> **What is needed**: Nothing but the text of the listing, repeated exactly, belongs in the answer; leave the images out.

> **Data**:
━━━━━━━━━━━━━━━━━━━━

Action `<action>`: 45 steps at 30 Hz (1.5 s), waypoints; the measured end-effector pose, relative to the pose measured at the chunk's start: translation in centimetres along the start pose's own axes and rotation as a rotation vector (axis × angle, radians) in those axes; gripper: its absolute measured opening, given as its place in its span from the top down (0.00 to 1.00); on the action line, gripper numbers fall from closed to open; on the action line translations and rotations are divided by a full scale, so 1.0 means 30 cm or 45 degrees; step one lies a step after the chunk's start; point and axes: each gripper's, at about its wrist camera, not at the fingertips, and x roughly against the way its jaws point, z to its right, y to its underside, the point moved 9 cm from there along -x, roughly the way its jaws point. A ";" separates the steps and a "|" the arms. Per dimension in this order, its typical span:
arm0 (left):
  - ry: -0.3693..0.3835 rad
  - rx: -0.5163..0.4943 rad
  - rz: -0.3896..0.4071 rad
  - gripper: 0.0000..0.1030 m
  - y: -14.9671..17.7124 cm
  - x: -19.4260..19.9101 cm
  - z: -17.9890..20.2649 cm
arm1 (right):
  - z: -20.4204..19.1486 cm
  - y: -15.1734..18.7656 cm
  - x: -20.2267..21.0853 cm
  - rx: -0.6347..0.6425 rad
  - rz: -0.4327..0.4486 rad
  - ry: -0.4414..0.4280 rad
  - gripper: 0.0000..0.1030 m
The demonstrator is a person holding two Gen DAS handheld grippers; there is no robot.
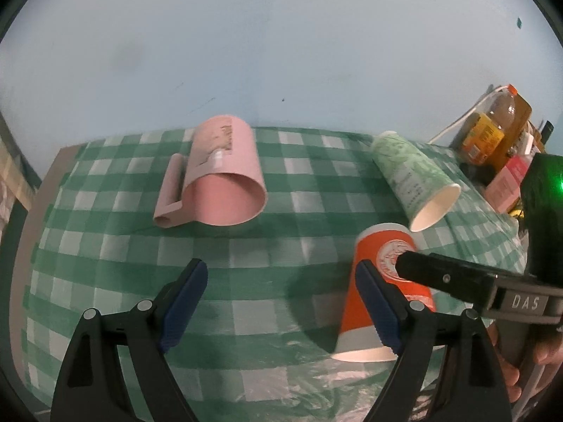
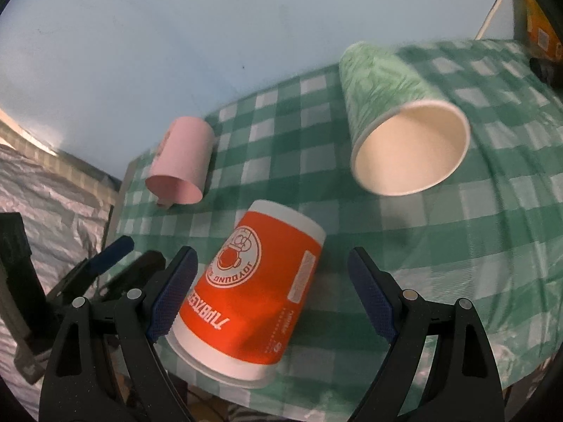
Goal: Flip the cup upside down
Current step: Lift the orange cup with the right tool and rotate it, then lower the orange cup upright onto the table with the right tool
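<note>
From my left wrist, my left gripper [image 1: 281, 302] stands wide open and holds nothing. The orange cup [image 1: 383, 295] sits mouth-down on the checked tablecloth [image 1: 246, 246], just behind my right-hand pad. My right gripper reaches in from the right; one black finger [image 1: 440, 274] crosses the cup's printed side. I judge the cup is already flipped, or nearly so, so the step in hand is to let it settle and leave without knocking it. Far left, a pink mug [image 1: 218, 172] lies on its side; far right, a green cup [image 1: 411, 172] lies with its mouth toward me. A bottle [image 1: 492, 130] and clutter crowd the far right corner. The middle of the cloth gives me room.

From my right wrist, my right gripper [image 2: 271, 295] is spread wide around the orange cup [image 2: 253, 295], which looks tilted in this view, base away, rim nearest. The left pad [image 2: 172, 295] is at or just beside the cup's wall; the right pad stands clear. I grip nothing. To do this well I back straight out, keeping the left pad off the wall. The rim lies close to the table's near edge [image 2: 457, 369], so a nudge toward me could tip it off. The green cup [image 2: 404, 123] lies far right, the pink mug [image 2: 183, 161] far left, both well apart.
</note>
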 end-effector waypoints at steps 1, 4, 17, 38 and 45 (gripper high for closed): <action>-0.007 0.004 0.002 0.15 0.000 -0.007 -0.010 | -0.004 0.004 -0.009 0.000 -0.006 0.004 0.16; -0.012 0.015 -0.008 0.15 0.011 -0.022 -0.034 | -0.020 0.012 -0.026 0.008 -0.020 0.014 0.16; -0.012 0.065 -0.036 0.15 0.046 -0.060 -0.119 | -0.025 0.011 -0.123 -0.072 -0.127 0.003 0.16; 0.020 0.064 -0.017 0.15 0.059 -0.047 -0.081 | -0.073 -0.019 0.025 0.149 0.110 0.013 0.35; 0.045 0.060 0.042 0.15 0.065 -0.001 -0.054 | -0.127 -0.027 0.142 0.350 0.297 0.122 0.36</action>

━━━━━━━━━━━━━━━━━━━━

> **Solution for this task**:
Action `<action>`: 45 steps at 30 Hz (1.5 s), waypoints; the measured end-effector pose, relative to the pose measured at the chunk's start: translation in centimetres along the start pose's own axes and rotation as a rotation vector (axis × angle, radians) in those axes; gripper: its absolute measured opening, given as its place in its span from the top down (0.00 to 1.00); on the action line, gripper numbers fall from closed to open; on the action line translations and rotations are divided by a full scale, so 1.0 means 30 cm or 45 degrees; step one lies a step after the chunk's start; point and axes: each gripper's, at about its wrist camera, not at the fingertips, and x roughly against the way its jaws point, z to its right, y to its underside, the point moved 9 cm from there along -x, roughly the way its jaws point. A ";" separates the steps and a "|" the arms. Per dimension in this order, its typical span:
arm0 (left):
  - ry: -0.3693..0.3835 rad
  - rx: -0.5163..0.4943 rad
  - rz: -0.3896..0.4071 rad
  - gripper: 0.0000..0.1030 m
  - y: -14.9671..17.7124 cm
  - x: -19.4260..19.9101 cm
  - z: -17.9890..20.2649 cm
arm1 (right):
  - z: -20.4204..19.1486 cm
  - y: -15.1734..18.7656 cm
  - x: -20.2267..21.0853 cm
  - rx: -0.6347..0.6425 rad
  - rz: -0.4327..0.4486 rad
  - ry: -0.4414..0.4280 rad
  - gripper: 0.0000..0.1030 m
The demonstrator is a person holding two Gen DAS handheld grippers; there is no robot.
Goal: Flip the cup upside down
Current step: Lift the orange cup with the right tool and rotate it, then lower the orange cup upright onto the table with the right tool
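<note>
From my left wrist, my left gripper [image 1: 281, 302] stands wide open and holds nothing. The orange cup [image 1: 383, 295] sits mouth-down on the checked tablecloth [image 1: 246, 246], just behind my right-hand pad. My right gripper reaches in from the right; one black finger [image 1: 440, 274] crosses the cup's printed side. I judge the cup is already flipped, or nearly so, so the step in hand is to let it settle and leave without knocking it. Far left, a pink mug [image 1: 218, 172] lies on its side; far right, a green cup [image 1: 411, 172] lies with its mouth toward me. A bottle [image 1: 492, 130] and clutter crowd the far right corner. The middle of the cloth gives me room.

From my right wrist, my right gripper [image 2: 271, 295] is spread wide around the orange cup [image 2: 253, 295], which looks tilted in this view, base away, rim nearest. The left pad [image 2: 172, 295] is at or just beside the cup's wall; the right pad stands clear. I grip nothing. To do this well I back straight out, keeping the left pad off the wall. The rim lies close to the table's near edge [image 2: 457, 369], so a nudge toward me could tip it off. The green cup [image 2: 404, 123] lies far right, the pink mug [image 2: 183, 161] far left, both well apart.
</note>
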 end-effector waypoints at steps 1, 4, 17, 38 and 45 (gripper high for closed): <action>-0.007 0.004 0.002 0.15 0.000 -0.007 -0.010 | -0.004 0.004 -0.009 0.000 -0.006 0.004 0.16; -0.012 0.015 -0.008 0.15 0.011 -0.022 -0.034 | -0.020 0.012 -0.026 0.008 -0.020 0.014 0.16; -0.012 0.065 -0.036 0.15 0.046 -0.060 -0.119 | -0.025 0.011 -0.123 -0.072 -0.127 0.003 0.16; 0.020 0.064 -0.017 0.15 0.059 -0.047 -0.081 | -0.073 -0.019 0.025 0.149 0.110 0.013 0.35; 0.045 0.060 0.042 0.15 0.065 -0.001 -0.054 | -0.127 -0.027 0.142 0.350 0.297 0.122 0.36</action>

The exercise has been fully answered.